__TASK REQUIREMENTS__.
Set down a word-for-word copy of the data below, limited to the lines from the first through the line with "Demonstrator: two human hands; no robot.".

(Records drawn from a dataset)
━━━━━━━━━━━━━━━━━━━━
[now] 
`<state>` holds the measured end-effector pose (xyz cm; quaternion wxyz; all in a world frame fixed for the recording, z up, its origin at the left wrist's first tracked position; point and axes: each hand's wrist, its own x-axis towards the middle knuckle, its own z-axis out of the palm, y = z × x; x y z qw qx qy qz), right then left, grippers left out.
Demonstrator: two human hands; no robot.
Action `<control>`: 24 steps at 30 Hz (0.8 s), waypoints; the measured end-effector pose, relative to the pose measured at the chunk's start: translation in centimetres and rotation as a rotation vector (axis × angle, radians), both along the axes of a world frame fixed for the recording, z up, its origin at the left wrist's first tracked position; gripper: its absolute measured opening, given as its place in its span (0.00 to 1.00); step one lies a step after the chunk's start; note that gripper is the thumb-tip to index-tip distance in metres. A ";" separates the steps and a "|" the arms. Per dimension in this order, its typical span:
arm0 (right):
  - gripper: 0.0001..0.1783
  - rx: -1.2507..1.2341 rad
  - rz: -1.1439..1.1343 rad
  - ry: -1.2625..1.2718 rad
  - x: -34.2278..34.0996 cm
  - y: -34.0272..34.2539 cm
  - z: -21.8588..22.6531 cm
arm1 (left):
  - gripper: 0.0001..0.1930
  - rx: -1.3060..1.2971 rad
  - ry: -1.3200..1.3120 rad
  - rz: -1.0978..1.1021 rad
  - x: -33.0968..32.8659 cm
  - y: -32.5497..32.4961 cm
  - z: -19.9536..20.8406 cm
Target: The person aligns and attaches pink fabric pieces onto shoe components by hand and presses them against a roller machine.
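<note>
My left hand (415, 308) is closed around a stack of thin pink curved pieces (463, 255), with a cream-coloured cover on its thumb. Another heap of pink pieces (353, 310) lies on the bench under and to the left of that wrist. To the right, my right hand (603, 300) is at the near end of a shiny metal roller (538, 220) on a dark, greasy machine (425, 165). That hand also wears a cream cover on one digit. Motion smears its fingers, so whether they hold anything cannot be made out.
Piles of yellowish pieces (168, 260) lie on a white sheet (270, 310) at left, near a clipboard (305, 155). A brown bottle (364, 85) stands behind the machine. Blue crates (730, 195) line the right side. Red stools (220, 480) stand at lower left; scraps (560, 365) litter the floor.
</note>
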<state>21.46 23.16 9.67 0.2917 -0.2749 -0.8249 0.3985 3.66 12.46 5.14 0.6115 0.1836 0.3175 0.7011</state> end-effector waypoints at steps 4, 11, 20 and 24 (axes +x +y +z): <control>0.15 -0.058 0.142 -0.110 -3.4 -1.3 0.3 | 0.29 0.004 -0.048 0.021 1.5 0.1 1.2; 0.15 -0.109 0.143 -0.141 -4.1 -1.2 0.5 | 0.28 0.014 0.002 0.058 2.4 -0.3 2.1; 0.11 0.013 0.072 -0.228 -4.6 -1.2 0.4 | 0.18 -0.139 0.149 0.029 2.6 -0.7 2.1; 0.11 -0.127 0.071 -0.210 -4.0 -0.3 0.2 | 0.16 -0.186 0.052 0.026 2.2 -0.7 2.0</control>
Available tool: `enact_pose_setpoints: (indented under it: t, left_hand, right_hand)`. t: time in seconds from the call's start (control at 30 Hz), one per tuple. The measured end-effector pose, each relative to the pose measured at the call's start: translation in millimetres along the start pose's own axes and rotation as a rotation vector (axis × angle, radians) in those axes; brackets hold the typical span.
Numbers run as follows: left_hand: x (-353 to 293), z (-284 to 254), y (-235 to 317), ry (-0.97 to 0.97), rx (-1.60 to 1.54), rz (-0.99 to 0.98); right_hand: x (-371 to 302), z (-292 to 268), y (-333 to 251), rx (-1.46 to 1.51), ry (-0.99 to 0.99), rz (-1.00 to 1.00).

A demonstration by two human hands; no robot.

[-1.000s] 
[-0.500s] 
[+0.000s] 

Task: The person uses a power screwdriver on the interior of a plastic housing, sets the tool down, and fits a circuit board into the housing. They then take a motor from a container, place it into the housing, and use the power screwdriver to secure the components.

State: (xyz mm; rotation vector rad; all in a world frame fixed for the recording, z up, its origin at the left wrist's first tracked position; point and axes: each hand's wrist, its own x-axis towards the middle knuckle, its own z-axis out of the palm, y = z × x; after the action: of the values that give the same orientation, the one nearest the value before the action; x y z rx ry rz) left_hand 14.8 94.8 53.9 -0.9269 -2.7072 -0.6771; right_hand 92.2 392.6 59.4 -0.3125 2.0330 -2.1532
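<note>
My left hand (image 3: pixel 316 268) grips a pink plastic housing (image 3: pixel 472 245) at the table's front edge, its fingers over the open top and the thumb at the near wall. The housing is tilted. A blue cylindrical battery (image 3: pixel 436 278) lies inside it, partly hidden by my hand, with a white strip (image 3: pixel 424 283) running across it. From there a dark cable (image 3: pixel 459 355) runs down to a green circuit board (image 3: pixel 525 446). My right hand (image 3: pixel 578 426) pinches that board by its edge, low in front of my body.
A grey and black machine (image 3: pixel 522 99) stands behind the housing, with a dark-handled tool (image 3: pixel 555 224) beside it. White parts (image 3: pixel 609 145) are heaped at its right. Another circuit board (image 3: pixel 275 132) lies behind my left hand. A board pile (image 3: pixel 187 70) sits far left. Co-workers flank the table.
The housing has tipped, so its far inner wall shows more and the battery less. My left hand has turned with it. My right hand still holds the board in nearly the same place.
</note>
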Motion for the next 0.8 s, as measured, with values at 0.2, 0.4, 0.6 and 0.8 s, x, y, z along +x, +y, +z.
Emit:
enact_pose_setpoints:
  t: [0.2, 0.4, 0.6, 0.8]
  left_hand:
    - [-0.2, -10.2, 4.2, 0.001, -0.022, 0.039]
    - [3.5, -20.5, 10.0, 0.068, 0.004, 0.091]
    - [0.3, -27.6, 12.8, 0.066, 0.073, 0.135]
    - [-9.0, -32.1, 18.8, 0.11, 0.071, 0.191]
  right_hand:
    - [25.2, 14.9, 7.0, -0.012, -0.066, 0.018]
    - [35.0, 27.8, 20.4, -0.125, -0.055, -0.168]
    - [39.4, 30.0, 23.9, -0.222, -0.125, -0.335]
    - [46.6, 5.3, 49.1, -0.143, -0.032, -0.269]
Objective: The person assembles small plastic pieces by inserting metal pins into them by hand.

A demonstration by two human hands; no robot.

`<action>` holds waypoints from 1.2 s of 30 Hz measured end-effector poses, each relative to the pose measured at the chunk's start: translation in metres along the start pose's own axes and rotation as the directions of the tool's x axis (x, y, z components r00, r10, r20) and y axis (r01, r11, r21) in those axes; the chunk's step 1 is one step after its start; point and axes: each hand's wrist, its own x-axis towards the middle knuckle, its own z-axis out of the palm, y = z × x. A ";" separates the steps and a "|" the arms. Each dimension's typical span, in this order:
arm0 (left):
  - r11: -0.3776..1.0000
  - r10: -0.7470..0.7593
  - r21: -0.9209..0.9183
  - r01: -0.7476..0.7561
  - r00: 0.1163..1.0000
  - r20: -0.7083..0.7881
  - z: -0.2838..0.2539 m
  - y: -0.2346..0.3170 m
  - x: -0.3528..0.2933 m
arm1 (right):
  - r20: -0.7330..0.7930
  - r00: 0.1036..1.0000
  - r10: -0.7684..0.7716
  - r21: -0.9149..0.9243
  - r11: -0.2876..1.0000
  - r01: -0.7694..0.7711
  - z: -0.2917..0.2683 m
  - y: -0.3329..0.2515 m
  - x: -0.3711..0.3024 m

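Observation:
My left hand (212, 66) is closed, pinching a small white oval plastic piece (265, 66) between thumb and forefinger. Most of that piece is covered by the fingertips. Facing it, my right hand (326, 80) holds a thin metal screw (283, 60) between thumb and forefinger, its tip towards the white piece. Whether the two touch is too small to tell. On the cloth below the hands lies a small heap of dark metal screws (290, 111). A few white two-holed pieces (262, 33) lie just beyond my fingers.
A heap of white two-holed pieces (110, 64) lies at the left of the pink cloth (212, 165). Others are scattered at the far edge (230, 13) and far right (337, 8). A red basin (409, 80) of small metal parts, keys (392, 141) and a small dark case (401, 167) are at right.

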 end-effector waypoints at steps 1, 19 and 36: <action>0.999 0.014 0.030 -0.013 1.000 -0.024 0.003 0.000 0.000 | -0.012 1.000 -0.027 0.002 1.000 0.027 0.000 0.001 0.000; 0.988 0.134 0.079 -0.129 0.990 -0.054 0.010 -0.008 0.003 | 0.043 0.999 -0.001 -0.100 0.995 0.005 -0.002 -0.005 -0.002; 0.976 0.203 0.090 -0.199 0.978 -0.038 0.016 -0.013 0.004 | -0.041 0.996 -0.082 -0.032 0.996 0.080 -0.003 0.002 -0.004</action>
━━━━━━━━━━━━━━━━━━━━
__EXERCISE SOLUTION__.
[now] 
`<state>` holds the measured end-effector pose (xyz cm; quaternion wxyz; all in a world frame fixed for the recording, z up, its origin at the left wrist's first tracked position; point and axes: each hand's wrist, its own x-axis towards the middle knuckle, its own z-axis out of the palm, y = z × x; x y z qw qx qy qz), right then left, grippers left out.
Demonstrator: two human hands; no robot.

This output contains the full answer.